**Task**
If pictures are present, leave them out, and copy the data word for word.

**Data block**
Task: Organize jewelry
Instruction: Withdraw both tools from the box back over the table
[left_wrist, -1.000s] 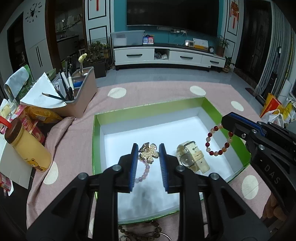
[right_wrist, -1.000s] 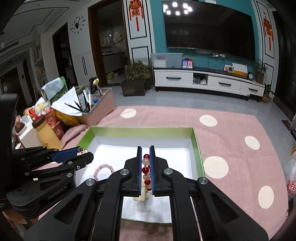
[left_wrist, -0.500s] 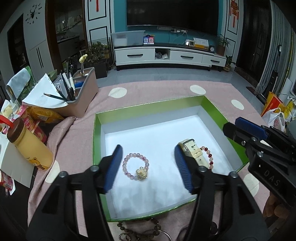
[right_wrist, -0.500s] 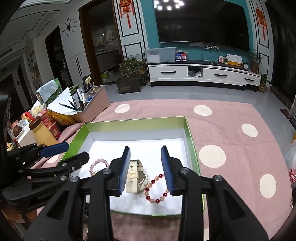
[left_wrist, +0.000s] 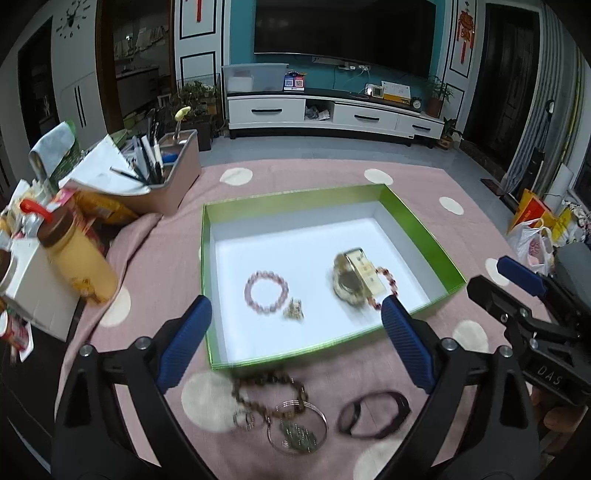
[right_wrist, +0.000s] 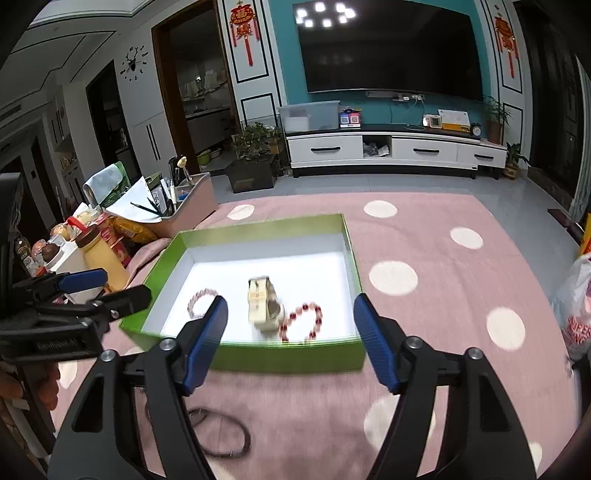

**Finished exercise**
Task: Organize jewelry
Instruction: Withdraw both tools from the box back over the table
[left_wrist, -1.000s] 
[right_wrist, -1.000s] 
[left_wrist, -0.500s] 
[right_wrist, -0.500s] 
[left_wrist, +0.000s] 
[right_wrist, +0.000s] 

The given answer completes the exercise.